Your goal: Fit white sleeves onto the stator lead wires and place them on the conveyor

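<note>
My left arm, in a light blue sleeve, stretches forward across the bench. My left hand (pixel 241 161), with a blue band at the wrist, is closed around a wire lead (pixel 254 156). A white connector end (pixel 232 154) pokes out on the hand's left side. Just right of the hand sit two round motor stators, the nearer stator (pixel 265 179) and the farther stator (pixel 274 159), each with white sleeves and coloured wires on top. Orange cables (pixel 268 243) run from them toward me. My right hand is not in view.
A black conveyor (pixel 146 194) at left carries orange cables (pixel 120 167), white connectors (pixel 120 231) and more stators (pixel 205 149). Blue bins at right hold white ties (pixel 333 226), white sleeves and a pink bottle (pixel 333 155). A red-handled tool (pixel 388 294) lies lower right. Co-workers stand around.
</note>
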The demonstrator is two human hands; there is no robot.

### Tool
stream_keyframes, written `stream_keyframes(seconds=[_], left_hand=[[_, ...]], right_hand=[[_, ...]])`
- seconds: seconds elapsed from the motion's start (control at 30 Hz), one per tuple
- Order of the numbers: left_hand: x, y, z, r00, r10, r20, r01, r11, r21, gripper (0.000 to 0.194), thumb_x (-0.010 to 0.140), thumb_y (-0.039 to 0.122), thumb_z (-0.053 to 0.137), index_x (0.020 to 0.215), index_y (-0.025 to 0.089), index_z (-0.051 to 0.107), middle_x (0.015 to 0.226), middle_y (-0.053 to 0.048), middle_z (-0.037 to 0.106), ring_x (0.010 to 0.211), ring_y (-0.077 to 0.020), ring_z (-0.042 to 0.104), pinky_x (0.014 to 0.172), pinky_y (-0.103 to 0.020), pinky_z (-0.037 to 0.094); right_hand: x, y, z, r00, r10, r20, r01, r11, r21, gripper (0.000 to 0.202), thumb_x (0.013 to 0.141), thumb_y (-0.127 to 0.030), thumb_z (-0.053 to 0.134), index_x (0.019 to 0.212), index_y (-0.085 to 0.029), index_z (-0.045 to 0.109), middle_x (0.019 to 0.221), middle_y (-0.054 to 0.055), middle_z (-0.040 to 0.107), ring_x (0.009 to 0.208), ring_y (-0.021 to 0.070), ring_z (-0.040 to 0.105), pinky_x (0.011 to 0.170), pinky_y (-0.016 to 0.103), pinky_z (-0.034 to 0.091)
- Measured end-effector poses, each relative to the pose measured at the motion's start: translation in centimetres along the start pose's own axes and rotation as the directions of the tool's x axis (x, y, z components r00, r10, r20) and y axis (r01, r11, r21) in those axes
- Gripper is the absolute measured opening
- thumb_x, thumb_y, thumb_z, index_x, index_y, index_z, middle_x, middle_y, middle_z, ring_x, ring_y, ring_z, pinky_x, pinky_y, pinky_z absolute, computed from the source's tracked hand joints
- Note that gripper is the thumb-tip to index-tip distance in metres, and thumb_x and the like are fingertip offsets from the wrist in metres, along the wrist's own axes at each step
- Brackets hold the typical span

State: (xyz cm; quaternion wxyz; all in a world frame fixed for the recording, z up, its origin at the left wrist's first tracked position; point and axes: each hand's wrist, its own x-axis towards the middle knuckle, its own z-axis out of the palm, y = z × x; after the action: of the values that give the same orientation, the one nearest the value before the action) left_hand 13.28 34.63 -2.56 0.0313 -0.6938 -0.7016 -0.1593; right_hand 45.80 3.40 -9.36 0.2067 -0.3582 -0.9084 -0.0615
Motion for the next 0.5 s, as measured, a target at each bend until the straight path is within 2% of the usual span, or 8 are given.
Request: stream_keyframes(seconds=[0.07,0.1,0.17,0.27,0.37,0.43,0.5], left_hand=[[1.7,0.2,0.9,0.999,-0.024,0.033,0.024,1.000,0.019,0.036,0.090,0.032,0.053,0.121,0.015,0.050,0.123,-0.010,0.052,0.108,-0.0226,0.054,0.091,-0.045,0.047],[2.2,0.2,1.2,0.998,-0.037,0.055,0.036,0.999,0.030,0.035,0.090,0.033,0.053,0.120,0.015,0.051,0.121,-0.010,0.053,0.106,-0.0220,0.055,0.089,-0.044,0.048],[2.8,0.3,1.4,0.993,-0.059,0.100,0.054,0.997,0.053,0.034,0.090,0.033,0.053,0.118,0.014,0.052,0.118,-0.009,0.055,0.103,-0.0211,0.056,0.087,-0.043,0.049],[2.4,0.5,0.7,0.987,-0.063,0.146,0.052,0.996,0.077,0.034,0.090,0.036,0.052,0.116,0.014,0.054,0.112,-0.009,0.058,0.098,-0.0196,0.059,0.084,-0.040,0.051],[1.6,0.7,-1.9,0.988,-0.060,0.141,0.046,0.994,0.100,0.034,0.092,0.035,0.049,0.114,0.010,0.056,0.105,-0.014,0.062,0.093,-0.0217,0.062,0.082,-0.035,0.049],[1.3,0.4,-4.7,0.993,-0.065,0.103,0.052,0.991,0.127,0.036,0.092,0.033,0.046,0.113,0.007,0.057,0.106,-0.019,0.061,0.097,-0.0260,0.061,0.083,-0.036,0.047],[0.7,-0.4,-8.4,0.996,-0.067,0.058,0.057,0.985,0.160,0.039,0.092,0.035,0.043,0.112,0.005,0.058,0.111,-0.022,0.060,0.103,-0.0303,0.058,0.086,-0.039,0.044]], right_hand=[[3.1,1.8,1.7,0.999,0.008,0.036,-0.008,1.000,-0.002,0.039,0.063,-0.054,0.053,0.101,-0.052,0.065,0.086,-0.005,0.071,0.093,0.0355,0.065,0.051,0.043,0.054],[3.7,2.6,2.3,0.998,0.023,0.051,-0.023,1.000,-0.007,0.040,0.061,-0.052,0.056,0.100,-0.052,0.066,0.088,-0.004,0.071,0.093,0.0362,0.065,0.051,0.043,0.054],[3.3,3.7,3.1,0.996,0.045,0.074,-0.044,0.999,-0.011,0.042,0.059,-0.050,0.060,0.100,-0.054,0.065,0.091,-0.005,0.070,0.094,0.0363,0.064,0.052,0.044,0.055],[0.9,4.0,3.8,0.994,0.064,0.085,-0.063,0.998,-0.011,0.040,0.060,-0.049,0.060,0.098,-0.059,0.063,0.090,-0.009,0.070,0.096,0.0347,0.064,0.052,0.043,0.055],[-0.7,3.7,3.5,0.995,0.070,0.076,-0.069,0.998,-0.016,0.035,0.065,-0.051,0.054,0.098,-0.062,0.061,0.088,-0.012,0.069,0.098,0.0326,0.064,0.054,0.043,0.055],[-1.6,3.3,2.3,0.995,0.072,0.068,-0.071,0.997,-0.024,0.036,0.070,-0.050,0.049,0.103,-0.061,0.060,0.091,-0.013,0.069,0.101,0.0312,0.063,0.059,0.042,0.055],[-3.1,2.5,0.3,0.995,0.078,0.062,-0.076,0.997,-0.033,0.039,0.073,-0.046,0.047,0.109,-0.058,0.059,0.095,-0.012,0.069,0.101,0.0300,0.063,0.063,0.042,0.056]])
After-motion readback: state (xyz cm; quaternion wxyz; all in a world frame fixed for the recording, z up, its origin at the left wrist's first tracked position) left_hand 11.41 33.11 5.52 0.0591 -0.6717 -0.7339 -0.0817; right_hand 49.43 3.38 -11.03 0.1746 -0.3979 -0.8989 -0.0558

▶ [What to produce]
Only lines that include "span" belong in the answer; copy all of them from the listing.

▶ [Written solution]
- Brackets hold the typical span
Motion for the next 0.5 s, as measured, a target at each bend until the straight path is within 2% of the usual span, or 8 are given.

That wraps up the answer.